Data for processing Start Marker
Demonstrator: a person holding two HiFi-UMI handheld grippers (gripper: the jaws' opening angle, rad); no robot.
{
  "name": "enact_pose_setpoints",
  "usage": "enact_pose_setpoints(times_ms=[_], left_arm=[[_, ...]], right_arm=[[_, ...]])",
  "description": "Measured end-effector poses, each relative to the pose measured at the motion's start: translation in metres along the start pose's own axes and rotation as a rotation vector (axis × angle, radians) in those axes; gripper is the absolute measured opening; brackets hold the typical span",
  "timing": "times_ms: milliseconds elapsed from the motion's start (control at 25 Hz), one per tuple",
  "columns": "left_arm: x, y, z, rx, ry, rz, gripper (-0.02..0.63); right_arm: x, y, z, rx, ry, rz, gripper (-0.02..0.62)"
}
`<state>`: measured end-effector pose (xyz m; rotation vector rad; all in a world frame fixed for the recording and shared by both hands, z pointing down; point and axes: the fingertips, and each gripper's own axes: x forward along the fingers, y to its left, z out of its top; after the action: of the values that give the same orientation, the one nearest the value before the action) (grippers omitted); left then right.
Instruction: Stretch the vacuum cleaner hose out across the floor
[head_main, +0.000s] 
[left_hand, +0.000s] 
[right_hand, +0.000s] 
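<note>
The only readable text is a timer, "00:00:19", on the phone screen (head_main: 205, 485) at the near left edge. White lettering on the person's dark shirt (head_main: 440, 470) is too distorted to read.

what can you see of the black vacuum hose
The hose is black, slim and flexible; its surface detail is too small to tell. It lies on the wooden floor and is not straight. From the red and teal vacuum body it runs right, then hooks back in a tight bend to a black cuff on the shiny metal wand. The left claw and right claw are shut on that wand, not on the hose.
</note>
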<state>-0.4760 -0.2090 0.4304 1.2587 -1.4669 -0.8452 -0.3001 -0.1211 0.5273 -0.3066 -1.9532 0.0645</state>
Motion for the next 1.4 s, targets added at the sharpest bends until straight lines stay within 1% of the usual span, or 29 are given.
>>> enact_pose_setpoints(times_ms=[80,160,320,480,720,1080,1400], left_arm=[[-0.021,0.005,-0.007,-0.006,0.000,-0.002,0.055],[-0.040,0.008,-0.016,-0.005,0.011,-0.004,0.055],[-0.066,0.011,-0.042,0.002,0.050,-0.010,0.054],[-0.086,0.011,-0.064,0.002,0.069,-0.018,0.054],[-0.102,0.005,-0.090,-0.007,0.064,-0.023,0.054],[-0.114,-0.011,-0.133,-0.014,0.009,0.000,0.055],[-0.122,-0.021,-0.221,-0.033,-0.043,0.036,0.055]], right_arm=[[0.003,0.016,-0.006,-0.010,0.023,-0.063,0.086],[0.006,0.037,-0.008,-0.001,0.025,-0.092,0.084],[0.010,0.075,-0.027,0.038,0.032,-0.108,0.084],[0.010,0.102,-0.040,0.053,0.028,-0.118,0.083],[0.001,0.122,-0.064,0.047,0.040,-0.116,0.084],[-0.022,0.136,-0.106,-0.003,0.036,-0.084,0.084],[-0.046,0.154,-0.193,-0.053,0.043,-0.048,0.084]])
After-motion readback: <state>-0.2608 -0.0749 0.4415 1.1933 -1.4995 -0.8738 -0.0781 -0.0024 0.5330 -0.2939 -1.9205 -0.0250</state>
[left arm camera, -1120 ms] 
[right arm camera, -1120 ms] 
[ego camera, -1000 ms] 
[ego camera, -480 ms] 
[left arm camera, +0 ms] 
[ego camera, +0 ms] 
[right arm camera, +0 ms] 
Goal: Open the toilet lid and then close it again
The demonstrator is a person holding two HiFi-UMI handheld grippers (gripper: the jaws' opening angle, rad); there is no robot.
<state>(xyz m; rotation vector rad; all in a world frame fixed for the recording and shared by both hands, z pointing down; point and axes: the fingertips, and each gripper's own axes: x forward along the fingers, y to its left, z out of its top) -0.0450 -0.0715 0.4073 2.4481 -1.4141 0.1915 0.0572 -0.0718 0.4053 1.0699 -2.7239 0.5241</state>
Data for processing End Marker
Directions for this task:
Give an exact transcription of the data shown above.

Response:
Demonstrator: a person holding two HiFi-UMI handheld grippers (gripper: the jaws' opening angle, rad); no robot.
{
  "name": "enact_pose_setpoints",
  "usage": "enact_pose_setpoints(times_ms=[_], left_arm=[[_, ...]], right_arm=[[_, ...]])",
  "description": "Measured end-effector poses, each relative to the pose measured at the motion's start: translation in metres along the start pose's own axes and rotation as a rotation vector (axis × angle, radians) in those axes; gripper is the absolute measured opening; brackets hold the typical span",
  "timing": "times_ms: milliseconds elapsed from the motion's start (control at 25 Hz), one per tuple",
  "columns": "left_arm: x, y, z, rx, ry, rz, gripper (-0.02..0.63); right_arm: x, y, z, rx, ry, rz, gripper (-0.02..0.62)"
}
`<state>`: measured end-effector pose (xyz m; rotation vector rad; all in a world frame fixed for the recording and shared by both hands, z pointing down; point and axes: the fingertips, and each gripper's own axes: x forward along the fingers, y to its left, z out of its top; after the action: of the values that give the same orientation, the one nearest the value before the action) (grippers omitted); left then right.
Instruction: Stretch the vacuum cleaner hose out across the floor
[head_main, +0.000s] 
[left_hand, +0.000s] 
[right_hand, +0.000s] 
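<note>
The only readable text is a timer, "00:00:19", on the phone screen (head_main: 205, 485) at the near left edge. White lettering on the person's dark shirt (head_main: 440, 470) is too distorted to read.

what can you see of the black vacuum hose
The hose is black, slim and flexible; its surface detail is too small to tell. It lies on the wooden floor and is not straight. From the red and teal vacuum body it runs right, then hooks back in a tight bend to a black cuff on the shiny metal wand. The left claw and right claw are shut on that wand, not on the hose.
</note>
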<state>-0.4760 -0.2090 0.4304 1.2587 -1.4669 -0.8452 -0.3001 -0.1211 0.5273 -0.3066 -1.9532 0.0645</state>
Motion for the next 1.4 s, targets added at the sharpest bends until straight lines stay within 1% of the usual span, or 29 are given.
>>> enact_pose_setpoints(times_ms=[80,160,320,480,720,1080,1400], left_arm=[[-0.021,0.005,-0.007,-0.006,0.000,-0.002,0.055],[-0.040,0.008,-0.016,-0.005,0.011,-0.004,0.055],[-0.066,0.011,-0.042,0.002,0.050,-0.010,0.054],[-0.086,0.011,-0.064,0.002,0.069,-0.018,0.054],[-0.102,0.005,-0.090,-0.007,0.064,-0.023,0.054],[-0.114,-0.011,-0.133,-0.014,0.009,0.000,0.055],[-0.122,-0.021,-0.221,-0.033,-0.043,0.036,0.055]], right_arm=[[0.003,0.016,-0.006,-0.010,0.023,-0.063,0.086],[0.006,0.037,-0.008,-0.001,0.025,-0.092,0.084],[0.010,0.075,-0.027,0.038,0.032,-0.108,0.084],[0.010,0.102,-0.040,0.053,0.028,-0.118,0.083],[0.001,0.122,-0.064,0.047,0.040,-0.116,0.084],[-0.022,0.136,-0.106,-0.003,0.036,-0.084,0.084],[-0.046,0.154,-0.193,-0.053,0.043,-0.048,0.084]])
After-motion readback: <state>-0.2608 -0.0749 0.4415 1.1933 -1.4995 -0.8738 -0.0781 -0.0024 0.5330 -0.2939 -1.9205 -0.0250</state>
[left arm camera, -1120 ms] 
[right arm camera, -1120 ms] 
[ego camera, -1000 ms] 
[ego camera, -480 ms] 
[left arm camera, +0 ms] 
[ego camera, +0 ms] 
[right arm camera, +0 ms] 
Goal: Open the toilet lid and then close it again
The demonstrator is a person holding two HiFi-UMI handheld grippers (gripper: the jaws' opening angle, rad); there is no robot.
<state>(xyz m; rotation vector rad; all in a world frame fixed for the recording and shared by both hands, z pointing down; point and axes: the fingertips, and each gripper's own axes: x forward along the fingers, y to its left, z out of its top) -0.0450 -0.0715 0.4073 2.4481 -1.4141 0.1915 0.0572 -0.0718 0.4053 1.0699 -2.7239 0.5241</state>

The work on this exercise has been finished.